I do understand where these ‘conservatives’ are coming from. They see — correctly — that the pop culture/marketing complex that dominates daily life in the U.S. incessantly promotes the liberal cultural agenda of ‘diversity’ and ‘tolerance’ (for the record, an agenda this author supports). It is impossible for anyone to consume the typical content of pop culture — T.V., movies, music, etc. — without ingesting that agenda. To see or hear almost any commercial within the entertainment media is to be further exposed to that agenda.

The scope and the constancy of that messaging presents an overwhelming cultural hegemony from the point of view of anyone who has any issue with any part of that agenda. The definition of this newfangled ‘conservatism’ that has recently arisen in the U.S. is ‘anyone with an issue with any part of the liberal agenda’. It follows from the old adage, “The enemy of my enemy is my friend.” That explains the perplexing mixture of ideas, goals, and personalities contained in that group.

So ‘conservatives’ who are branded as having nothing but enmity for the whole of the liberal agenda are being completely honest when they object to that characterization.
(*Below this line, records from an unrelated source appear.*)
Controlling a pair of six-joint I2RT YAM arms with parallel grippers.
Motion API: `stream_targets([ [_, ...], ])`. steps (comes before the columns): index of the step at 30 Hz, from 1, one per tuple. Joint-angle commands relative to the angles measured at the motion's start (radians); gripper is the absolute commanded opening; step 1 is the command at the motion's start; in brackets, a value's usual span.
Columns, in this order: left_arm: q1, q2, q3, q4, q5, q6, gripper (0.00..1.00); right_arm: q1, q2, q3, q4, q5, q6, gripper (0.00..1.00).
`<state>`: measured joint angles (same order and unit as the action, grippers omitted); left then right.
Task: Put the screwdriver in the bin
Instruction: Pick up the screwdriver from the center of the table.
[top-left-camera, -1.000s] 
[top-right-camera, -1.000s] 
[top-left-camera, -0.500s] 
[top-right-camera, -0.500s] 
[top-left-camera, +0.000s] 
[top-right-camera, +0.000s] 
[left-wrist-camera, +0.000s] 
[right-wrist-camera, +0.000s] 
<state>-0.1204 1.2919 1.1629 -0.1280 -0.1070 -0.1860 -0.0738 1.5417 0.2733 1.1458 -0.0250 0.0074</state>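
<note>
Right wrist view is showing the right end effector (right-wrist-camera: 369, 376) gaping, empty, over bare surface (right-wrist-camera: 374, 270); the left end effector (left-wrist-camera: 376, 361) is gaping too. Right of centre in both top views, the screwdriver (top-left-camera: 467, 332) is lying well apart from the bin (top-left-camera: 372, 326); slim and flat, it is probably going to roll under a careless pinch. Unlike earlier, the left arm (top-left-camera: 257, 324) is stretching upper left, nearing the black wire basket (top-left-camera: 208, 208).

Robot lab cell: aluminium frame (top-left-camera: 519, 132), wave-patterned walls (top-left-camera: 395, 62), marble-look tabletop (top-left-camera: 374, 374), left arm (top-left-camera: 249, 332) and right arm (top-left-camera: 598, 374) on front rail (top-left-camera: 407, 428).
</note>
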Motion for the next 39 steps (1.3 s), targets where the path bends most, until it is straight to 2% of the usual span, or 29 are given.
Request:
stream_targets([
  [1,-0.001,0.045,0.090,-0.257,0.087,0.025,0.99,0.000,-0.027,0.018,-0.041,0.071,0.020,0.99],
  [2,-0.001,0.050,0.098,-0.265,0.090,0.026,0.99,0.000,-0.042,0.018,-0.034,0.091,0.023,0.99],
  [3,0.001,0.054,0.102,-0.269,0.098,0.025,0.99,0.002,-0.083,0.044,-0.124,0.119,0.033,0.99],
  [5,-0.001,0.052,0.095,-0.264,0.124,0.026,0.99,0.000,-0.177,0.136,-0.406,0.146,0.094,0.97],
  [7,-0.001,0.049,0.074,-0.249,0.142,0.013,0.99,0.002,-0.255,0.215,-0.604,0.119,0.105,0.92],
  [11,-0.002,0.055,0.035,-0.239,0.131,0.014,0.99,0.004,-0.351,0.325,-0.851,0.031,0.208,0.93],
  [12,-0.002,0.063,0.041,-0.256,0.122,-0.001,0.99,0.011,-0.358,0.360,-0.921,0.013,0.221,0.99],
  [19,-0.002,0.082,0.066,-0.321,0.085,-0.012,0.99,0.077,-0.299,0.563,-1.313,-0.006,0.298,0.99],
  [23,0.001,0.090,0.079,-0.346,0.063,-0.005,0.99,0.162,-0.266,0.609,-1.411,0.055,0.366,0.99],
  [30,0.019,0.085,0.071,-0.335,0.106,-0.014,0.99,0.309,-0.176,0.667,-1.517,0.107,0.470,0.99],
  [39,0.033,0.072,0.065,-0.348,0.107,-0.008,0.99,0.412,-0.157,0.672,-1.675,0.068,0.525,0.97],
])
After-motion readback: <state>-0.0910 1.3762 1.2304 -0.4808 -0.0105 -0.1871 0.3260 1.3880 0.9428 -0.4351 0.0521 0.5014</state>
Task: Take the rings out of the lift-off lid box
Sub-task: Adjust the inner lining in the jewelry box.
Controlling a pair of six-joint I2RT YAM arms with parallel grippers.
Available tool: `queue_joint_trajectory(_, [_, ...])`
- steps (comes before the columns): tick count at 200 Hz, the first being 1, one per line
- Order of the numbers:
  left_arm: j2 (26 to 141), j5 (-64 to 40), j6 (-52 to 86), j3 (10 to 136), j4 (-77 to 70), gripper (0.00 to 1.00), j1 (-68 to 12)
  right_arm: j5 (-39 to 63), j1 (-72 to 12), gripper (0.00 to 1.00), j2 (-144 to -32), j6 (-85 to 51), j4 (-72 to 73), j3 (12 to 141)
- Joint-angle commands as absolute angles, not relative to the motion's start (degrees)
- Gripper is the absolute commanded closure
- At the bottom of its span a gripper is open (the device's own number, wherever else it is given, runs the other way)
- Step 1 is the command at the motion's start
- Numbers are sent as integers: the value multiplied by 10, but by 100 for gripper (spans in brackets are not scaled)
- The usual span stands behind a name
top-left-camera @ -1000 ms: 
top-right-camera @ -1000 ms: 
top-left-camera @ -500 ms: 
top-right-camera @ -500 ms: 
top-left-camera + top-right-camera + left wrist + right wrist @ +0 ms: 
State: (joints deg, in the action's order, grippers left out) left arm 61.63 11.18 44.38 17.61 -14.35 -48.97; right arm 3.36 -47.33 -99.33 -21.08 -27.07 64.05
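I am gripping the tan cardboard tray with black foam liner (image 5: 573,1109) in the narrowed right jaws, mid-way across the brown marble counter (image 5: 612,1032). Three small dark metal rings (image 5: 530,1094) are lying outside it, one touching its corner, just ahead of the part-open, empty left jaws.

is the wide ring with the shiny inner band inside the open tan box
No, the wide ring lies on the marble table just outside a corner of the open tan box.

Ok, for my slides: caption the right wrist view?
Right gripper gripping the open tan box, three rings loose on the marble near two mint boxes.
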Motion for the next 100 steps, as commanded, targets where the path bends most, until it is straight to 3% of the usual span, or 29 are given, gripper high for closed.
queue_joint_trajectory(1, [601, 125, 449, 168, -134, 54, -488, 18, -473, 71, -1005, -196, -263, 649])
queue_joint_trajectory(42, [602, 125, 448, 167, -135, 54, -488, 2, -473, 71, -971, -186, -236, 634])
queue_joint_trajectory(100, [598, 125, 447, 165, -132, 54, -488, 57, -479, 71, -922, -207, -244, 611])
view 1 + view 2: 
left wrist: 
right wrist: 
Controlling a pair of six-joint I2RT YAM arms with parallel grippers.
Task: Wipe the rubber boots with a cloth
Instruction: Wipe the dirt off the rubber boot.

Very few of them do have a problem with all of it. All of them, however, do object to the incessant, pervasive promotion of that cultural agenda within the pop culture/marketing complex.

There is only one institution with the power to contravene that complex: government.

Therein lies the problem. These ‘conservatives’ have made it their goal in life to use government to wrestle to the ground that complex and the agenda it promotes.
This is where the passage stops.